> [Exercise] In the listing below, find the line containing "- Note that" and the line containing "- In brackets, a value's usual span". Repeat exactly those two lines and every line between them, nothing more.

> [Input data]
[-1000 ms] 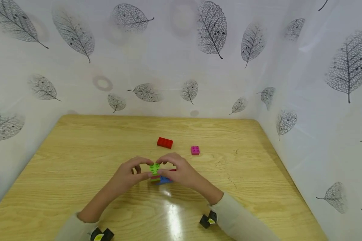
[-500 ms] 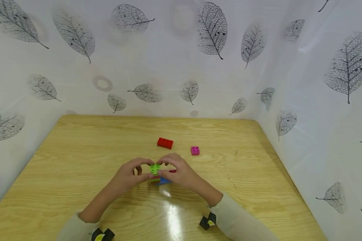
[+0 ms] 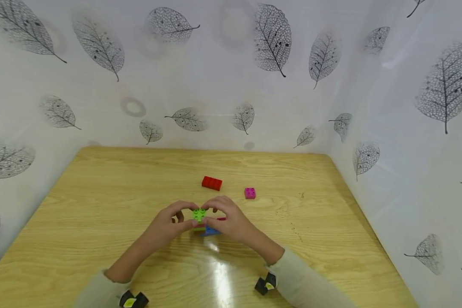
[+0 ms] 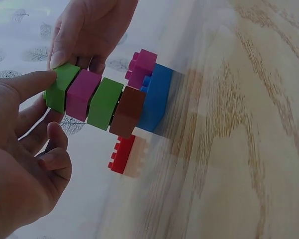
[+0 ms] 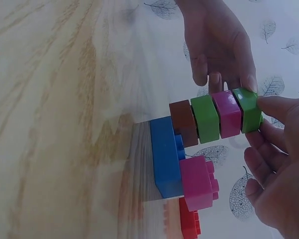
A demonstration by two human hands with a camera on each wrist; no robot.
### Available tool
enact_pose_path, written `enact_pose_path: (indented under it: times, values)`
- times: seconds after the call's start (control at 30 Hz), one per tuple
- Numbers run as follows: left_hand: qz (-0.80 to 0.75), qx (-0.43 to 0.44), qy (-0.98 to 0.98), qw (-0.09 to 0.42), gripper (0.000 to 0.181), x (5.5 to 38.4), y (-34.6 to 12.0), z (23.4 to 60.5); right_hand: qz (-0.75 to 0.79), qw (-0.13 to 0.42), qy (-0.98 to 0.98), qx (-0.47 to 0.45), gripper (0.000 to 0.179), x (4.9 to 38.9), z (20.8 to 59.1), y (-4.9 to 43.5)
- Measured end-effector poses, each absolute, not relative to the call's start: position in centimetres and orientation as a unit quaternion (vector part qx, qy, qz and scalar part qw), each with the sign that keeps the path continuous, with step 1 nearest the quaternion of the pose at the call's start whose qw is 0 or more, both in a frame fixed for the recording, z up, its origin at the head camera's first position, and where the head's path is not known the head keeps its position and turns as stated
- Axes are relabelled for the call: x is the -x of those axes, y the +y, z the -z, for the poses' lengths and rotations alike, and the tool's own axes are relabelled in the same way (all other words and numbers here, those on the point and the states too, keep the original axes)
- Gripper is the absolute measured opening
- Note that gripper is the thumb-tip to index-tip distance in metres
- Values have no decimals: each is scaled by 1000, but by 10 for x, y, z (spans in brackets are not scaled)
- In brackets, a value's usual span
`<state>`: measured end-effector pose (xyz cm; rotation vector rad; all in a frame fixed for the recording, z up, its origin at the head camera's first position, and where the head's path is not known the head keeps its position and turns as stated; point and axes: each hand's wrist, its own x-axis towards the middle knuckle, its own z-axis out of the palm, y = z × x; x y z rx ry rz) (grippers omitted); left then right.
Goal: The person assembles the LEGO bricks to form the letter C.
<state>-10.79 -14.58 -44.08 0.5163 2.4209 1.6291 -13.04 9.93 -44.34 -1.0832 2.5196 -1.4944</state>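
Note:
My left hand [image 3: 168, 222] and my right hand [image 3: 231, 217] pinch the light green brick [image 3: 199, 214] from either side, thumbs at the near side and index fingers at the far side. That brick tops a column over a magenta brick [image 4: 83, 94], another green brick [image 4: 105, 103] and a brown brick [image 4: 127, 112]. Underneath, a long blue brick [image 5: 164, 158] lies on the table and bears the column at one end. At its other end sits a pink brick [image 5: 197, 183], studs up. Narrow dark gaps show between the column's bricks in the wrist views.
On the wooden table [image 3: 111, 179], a long red brick [image 3: 211, 183] lies behind the stack. A small pink brick [image 3: 250, 193] lies to its right. A pale leaf-printed cover [image 3: 223, 77] rises behind the table and along its sides.
Both hands keep their pinch on the top green brick, and the stack stays in place. The whole head view has shifted very slightly.

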Motion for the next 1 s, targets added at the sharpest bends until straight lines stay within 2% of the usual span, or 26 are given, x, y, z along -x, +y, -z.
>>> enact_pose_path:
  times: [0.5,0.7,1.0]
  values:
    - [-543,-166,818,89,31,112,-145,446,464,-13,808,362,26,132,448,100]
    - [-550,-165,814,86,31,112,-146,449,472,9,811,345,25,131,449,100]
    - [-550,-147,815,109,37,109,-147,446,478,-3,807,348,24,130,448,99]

> [Answer for the task]
- Note that gripper is the thumb-tip to index-tip distance in metres
- Values have no decimals: each is scaled by 1000, but by 10 for x, y, z (spans in brackets are not scaled)
- In brackets, a value's usual span

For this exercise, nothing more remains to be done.